:: Provided material ::

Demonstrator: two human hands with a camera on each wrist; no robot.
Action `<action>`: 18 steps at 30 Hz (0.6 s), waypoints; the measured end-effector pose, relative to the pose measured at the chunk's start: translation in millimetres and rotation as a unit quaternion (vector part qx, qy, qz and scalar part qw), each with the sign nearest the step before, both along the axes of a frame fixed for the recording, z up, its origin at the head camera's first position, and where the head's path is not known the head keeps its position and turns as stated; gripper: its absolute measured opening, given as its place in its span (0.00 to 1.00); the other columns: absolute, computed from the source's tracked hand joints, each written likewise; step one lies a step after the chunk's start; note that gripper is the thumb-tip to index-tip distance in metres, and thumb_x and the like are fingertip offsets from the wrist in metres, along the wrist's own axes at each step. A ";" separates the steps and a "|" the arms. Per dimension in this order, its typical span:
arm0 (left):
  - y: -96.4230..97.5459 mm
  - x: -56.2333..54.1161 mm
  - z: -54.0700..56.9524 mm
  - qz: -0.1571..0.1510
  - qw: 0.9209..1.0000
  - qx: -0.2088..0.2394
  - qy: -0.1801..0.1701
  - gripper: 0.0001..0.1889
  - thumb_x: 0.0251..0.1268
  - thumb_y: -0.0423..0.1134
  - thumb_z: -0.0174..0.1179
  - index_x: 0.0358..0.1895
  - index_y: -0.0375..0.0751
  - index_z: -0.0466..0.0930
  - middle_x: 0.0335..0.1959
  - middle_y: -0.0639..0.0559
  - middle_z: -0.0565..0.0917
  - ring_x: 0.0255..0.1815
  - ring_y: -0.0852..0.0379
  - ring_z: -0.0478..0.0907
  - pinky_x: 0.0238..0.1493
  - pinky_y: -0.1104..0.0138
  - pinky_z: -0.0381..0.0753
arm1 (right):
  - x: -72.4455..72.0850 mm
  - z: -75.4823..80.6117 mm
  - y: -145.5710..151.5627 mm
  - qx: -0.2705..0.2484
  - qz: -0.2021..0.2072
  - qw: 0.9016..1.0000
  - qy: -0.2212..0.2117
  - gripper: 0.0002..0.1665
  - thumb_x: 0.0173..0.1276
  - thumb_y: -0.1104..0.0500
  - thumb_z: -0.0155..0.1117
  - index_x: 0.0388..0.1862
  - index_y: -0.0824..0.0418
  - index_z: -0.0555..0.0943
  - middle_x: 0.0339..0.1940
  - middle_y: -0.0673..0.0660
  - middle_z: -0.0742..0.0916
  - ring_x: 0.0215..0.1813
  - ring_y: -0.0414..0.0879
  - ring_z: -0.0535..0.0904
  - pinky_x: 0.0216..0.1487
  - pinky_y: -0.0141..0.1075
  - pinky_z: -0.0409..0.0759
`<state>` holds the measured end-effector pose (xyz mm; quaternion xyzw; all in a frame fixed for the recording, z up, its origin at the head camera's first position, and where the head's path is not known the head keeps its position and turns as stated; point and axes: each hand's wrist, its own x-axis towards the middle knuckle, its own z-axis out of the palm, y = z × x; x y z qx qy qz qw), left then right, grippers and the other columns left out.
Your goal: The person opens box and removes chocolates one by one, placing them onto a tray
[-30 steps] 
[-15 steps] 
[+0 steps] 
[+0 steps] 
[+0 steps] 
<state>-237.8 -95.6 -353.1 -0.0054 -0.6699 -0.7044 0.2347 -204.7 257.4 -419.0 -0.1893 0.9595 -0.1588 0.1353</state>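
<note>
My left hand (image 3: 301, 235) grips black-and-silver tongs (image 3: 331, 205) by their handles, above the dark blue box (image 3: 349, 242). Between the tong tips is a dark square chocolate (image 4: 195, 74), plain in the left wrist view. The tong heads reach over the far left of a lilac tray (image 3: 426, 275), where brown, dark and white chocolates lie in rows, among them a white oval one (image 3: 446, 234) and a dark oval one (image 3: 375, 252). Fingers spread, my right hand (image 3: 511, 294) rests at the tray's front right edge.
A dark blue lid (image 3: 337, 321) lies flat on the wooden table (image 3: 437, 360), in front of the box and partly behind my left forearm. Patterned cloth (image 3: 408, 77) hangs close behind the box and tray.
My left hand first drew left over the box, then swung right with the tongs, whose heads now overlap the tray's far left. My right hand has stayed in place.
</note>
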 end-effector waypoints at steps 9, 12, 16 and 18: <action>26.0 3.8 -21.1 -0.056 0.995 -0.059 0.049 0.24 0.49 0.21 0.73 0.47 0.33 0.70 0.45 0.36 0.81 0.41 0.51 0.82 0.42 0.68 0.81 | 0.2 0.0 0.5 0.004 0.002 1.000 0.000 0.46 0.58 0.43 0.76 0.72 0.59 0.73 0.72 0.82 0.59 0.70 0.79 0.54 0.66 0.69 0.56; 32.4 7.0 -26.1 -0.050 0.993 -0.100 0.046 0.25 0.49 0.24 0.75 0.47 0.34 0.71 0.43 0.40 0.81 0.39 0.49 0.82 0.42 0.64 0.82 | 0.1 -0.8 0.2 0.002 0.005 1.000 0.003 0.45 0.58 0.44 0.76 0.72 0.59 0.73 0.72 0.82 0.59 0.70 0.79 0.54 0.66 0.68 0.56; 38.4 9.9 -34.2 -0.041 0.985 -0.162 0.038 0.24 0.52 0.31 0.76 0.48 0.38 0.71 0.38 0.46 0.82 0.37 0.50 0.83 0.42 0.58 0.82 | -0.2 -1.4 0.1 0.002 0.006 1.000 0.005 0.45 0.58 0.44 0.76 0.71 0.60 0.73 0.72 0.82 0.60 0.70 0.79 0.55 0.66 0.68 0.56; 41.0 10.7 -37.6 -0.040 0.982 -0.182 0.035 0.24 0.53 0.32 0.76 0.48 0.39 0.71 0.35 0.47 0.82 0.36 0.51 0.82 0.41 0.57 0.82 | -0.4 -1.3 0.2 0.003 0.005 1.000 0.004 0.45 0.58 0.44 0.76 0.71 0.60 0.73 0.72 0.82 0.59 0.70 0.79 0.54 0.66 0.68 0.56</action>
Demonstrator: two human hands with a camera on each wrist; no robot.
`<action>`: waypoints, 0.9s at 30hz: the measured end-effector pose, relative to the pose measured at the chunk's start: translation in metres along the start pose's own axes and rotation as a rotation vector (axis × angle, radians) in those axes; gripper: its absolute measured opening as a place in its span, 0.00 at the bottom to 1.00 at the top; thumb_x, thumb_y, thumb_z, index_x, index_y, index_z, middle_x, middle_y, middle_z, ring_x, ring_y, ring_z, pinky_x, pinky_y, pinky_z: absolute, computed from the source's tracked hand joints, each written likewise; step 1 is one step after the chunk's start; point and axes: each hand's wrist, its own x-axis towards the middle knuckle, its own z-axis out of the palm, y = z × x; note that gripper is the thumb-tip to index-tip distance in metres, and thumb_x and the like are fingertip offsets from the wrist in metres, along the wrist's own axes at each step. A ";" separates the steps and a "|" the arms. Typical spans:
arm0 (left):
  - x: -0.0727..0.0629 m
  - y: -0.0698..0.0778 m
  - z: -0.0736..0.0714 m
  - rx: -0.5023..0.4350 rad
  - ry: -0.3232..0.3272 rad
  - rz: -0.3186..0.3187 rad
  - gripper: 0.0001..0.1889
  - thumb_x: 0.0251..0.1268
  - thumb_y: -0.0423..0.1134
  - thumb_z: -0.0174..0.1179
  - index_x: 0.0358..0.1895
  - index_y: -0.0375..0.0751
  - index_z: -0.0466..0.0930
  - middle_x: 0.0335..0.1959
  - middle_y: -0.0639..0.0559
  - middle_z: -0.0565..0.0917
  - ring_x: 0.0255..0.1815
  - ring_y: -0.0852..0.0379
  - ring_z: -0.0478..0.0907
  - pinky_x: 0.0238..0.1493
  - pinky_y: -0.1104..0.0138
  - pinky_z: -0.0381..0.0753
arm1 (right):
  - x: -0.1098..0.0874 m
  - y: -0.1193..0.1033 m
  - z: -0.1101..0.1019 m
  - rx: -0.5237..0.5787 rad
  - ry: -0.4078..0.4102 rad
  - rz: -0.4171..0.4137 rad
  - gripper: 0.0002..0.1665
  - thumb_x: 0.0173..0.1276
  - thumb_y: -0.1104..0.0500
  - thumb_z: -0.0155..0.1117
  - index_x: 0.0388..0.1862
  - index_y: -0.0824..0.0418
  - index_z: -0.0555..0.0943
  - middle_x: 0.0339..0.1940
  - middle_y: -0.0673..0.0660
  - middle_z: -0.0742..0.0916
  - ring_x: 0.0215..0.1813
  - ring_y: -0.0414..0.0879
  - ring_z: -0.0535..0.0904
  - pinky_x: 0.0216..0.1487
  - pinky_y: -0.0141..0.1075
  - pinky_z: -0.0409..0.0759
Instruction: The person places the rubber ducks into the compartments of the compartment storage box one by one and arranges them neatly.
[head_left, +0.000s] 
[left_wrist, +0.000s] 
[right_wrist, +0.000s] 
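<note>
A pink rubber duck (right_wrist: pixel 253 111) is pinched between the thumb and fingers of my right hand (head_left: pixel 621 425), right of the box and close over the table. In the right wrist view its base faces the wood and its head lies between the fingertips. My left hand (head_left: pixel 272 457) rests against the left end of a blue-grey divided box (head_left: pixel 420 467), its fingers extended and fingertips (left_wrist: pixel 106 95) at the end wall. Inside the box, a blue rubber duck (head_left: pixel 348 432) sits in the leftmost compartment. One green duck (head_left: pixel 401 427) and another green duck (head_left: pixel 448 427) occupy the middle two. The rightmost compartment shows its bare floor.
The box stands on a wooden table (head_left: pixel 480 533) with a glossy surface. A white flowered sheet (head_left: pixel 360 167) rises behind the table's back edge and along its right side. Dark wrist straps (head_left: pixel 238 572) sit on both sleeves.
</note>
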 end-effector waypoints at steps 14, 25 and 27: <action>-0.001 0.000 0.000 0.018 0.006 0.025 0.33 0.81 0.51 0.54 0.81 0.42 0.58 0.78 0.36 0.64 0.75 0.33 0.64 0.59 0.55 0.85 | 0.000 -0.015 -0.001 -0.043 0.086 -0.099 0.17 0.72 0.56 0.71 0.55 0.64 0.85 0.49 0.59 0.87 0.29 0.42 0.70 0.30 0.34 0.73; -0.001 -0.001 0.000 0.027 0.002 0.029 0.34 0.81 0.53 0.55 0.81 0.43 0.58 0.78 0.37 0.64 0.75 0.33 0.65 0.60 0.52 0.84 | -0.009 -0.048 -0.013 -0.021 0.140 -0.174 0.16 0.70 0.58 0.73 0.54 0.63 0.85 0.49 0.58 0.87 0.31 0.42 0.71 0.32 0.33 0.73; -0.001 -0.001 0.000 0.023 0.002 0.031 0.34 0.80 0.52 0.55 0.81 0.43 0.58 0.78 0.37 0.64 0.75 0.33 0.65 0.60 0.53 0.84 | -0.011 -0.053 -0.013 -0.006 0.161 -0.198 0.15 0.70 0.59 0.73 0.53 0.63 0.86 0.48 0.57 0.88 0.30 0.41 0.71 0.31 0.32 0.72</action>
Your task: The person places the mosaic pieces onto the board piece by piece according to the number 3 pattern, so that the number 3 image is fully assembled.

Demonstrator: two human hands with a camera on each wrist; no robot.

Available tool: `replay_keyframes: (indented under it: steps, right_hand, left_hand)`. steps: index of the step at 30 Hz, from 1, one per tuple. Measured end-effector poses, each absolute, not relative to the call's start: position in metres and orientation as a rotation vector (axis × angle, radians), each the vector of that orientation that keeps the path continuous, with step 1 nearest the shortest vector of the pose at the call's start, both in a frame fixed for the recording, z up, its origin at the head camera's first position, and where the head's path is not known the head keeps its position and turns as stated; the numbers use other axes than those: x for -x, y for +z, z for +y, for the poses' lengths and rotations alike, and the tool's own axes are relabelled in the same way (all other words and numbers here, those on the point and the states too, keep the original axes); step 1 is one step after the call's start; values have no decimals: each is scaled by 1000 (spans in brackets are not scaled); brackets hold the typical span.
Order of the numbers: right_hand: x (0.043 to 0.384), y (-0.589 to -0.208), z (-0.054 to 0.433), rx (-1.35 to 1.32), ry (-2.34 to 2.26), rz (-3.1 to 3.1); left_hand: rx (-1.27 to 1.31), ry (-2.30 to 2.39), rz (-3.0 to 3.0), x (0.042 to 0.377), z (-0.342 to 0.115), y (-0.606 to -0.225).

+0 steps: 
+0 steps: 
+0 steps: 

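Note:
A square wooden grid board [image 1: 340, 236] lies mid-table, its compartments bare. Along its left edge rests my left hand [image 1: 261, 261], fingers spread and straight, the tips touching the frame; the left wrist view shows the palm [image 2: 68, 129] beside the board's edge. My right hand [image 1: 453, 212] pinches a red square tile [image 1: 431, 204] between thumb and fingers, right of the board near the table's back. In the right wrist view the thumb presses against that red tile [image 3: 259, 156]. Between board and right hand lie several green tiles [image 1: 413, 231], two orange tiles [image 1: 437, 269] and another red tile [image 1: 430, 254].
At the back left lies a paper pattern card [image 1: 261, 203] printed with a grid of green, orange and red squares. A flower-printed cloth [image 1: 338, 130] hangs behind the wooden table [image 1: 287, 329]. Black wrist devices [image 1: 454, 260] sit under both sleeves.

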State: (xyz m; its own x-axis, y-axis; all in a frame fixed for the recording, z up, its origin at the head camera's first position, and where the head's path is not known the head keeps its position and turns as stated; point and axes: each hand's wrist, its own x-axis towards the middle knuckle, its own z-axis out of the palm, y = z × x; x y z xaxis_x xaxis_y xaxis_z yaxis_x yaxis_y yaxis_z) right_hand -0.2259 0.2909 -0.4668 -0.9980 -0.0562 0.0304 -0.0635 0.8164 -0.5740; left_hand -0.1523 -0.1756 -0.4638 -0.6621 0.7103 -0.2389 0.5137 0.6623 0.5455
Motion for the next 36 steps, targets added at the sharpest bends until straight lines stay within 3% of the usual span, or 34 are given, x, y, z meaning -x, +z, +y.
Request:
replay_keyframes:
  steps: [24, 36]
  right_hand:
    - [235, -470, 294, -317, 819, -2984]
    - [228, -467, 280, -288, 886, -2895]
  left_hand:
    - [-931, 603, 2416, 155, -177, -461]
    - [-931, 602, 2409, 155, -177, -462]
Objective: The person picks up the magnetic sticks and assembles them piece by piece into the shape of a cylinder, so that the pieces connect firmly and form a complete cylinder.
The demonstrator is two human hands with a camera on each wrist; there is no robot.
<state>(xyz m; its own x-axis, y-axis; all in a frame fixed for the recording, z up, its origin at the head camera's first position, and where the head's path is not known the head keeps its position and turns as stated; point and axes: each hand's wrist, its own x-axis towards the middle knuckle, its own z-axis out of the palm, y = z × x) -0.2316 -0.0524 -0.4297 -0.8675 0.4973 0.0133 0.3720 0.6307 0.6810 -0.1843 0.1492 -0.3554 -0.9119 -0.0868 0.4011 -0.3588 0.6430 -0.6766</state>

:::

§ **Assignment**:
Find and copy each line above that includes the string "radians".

§ **Output for this exercise**:
`<action>`: waypoints, 0.9s at 30hz: the measured end-effector pose, relative to the pose measured at the chunk's start: translation in metres along the start pose's own axes and rotation as a rotation vector (axis × angle, radians) in those axes; gripper: its absolute measured opening as a place in its span, 0.00 at the bottom to 1.00 at the top; thumb_x, thumb_y, thumb_z, index_x, index_y, index_z, middle_x, middle_y, middle_z, ring_x, ring_y, ring_z, pinky_x, pinky_y, pinky_z: absolute, computed from the source's tracked hand joints, each written likewise; step 1 is one step after the chunk's start; point and axes: each hand's wrist, its own x-axis towards the middle knuckle, its own z-axis out of the palm, y = z × x; note that gripper is the thumb-tip to index-tip distance in metres, and thumb_x and the like are fingertip offsets from the wrist in metres, along the wrist's own axes at each step. A ";" separates the steps and a "|" the arms. Typical spans:
Available tool: `replay_keyframes: (indented under it: steps, right_hand, left_hand)`. steps: index of the step at 30 Hz, from 1, one per tuple. Measured end-effector poses, each absolute, not relative to the call's start: position in metres and orientation as a rotation vector (axis × angle, radians), each the vector of that orientation that keeps the path continuous, with step 1 nearest the shortest vector of the pose at the call's start, both in a frame fixed for the recording, z up, its origin at the head camera's first position, and where the head's path is not known the head keeps its position and turns as stated; the numbers use other axes than those: x for -x, y for +z, z for +y, for the poses' lengths and rotations alike, and the tool's own axes are relabelled in the same way (all other words and numbers here, those on the point and the states too, keep the original axes); step 1 is one step after the call's start; values have no decimals: each is scaled by 1000 (spans in brackets are not scaled); brackets hold the typical span.

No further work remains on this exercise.